Шрифт:
Интервал:
Закладка:
И то ведь удивительно, что никому и в голову в тот день не приходило подумать о том, с кем они убежали из Кульчека, кто помогал им в сборах, кто повез их и куда повез. А в волости старосту и сотского перво-наперво об этом и стали спрашивать. А они ни чох ни мох, сказать ничего не могут. Твердят одно, что ничего не знали, не ведали, ничего подозрительного не замечали и ни на кого подозрений не имеют.
Из волости их потащили к приставу, а от пристава к мировому на следствие. Он ведь главный у нас по этой части. А к нам в Кульчек тем временем приехали урядник со старшиной, чтобы опечатать по всей форме горницы у Бабишовых и Тиминых и дознать, кто из кульчекских мужиков в ту ночь и на следующий день отлучались из деревни.

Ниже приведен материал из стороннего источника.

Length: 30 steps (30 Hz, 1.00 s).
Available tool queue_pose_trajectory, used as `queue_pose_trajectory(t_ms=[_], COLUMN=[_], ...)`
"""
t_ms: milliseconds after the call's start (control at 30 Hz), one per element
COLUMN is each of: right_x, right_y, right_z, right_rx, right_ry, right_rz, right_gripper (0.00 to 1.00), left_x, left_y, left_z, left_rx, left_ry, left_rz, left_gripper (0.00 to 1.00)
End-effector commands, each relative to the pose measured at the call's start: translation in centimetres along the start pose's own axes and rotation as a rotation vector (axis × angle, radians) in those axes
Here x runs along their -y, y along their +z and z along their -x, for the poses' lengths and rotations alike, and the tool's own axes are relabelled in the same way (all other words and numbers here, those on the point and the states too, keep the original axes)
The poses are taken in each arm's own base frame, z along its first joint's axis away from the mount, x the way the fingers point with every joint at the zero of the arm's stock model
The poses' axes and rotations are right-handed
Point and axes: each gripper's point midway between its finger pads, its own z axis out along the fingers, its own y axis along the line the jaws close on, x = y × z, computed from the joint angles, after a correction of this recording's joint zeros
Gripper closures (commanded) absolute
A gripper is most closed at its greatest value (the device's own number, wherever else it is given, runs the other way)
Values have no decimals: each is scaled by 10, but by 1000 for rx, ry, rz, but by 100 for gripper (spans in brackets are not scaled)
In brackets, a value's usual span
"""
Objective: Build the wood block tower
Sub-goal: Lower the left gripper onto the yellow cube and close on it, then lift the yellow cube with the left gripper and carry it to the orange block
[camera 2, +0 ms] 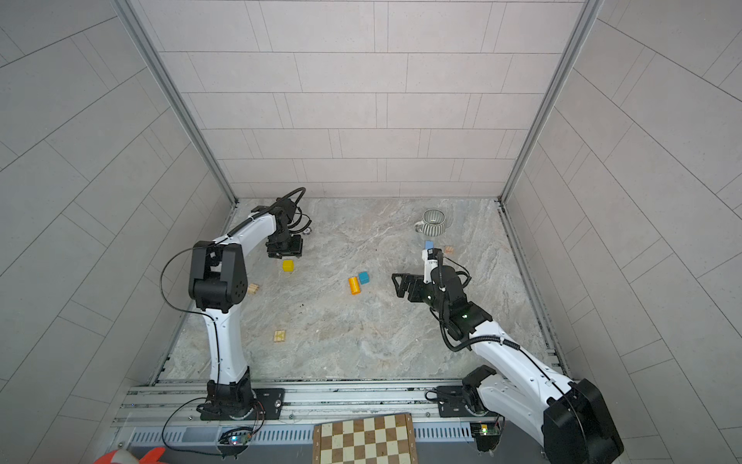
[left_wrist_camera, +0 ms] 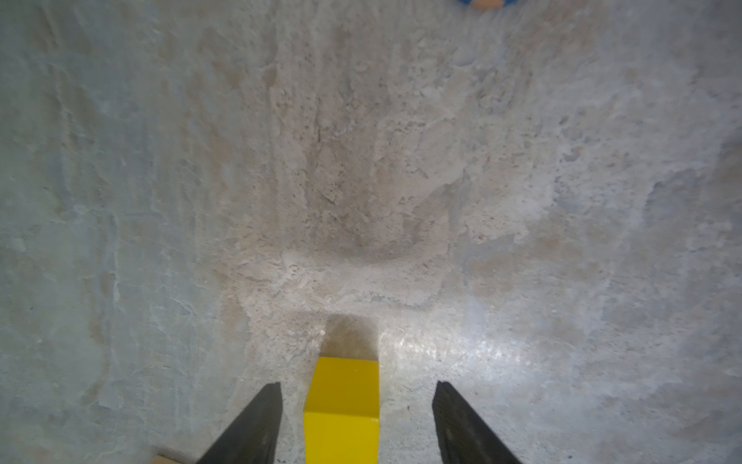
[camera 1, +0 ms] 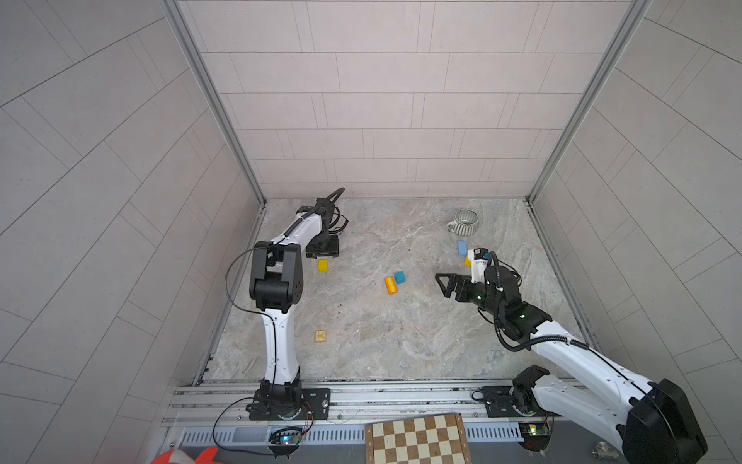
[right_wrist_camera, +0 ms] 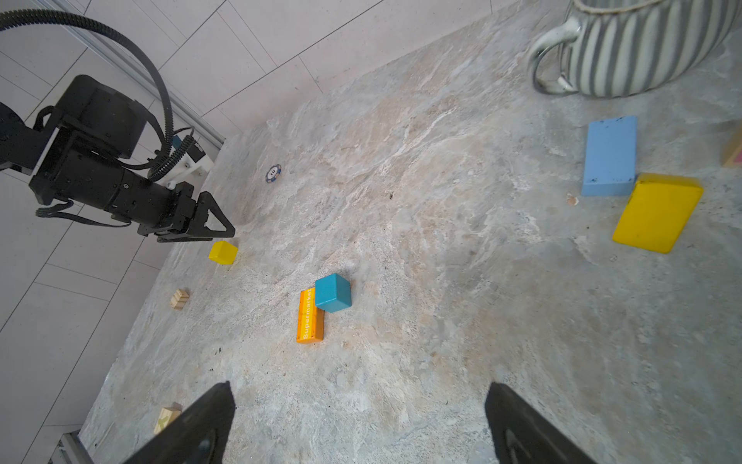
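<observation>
Wood blocks lie scattered on the marble table; no tower is in view. A yellow cube (camera 1: 323,265) (left_wrist_camera: 341,393) sits at the left. My left gripper (camera 1: 323,254) (left_wrist_camera: 357,385) hangs over it, open, with a gap on each side of the cube. An orange block (camera 1: 390,285) (right_wrist_camera: 309,317) printed "Supermarket" touches a teal cube (camera 1: 399,277) (right_wrist_camera: 333,293) mid-table. My right gripper (camera 1: 439,281) (right_wrist_camera: 359,387) stands open and empty to their right. A light blue slab (right_wrist_camera: 610,156) and a yellow slab (right_wrist_camera: 658,213) lie beside the right arm.
A grey-striped mug (camera 1: 465,221) stands at the back right. Natural wood cubes lie near the left front (camera 1: 321,336), by the left arm (camera 2: 253,288) and at the right (camera 2: 449,250). A small round chip (right_wrist_camera: 273,173) lies at the back left. A chessboard (camera 1: 417,440) lies off the front rail.
</observation>
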Motion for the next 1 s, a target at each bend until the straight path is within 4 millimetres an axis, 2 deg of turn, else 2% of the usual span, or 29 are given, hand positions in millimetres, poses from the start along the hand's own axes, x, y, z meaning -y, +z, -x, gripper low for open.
queue_pose_trajectory(t_ms=[0, 367, 467, 767, 967], right_x=[0, -1, -2, -4, -4], right_y=[1, 0, 1, 0, 0], right_z=[-2, -2, -2, -2, -3], right_rx=[-2, -3, -5, -4, -10], right_ry=[14, 16, 19, 22, 22], right_rz=[7, 14, 18, 29, 30], right_gripper=[1, 1, 1, 1, 1], left_x=[-2, -11, -11, -10, -12], left_y=[11, 24, 22, 14, 4], left_z=[-5, -15, -17, -21, -29], left_rx=[-28, -49, -44, -31, -57], left_ry=[2, -6, -16, -40, -107], left_rz=[7, 44, 43, 26, 39], left_gripper=[34, 42, 42, 59, 63])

Через день приехали мировой судья, пристав и еще какой-то начальник, сказывали, из Минусинска. Осмотрели горницы у Тиминых и Бабишовых, начали их допрашивать. Потом взялись за соседей. Даже ребят, которые учились у Сергея Измаича и Таисии Александровны, допрашивали.
Тем временем урядник со старшиной перешерстили всю деревню и дознали, что Федот Чернов, Аника-кузнец и старик Ундеров как раз накануне их побега куда-то из деревни уезжали и приехали домой только на третий день к вечеру. Но оказалось, что они ездили в волость судиться по делу о какой-то потраве хлеба.
После Кульчека взялись за Безкиш и за Черную Кому и тоже стали дознавать, кто из тамошних мужиков помогал им бежать из Кульчека. Но и там никого не нашли. Судя по всему, помогал кто-то из дальних деревень. А может, из самого Красноярска. Приехали ночью, встретили их под видом проезжих в условленном месте, где-нибудь у околицы, а там поминай как звали.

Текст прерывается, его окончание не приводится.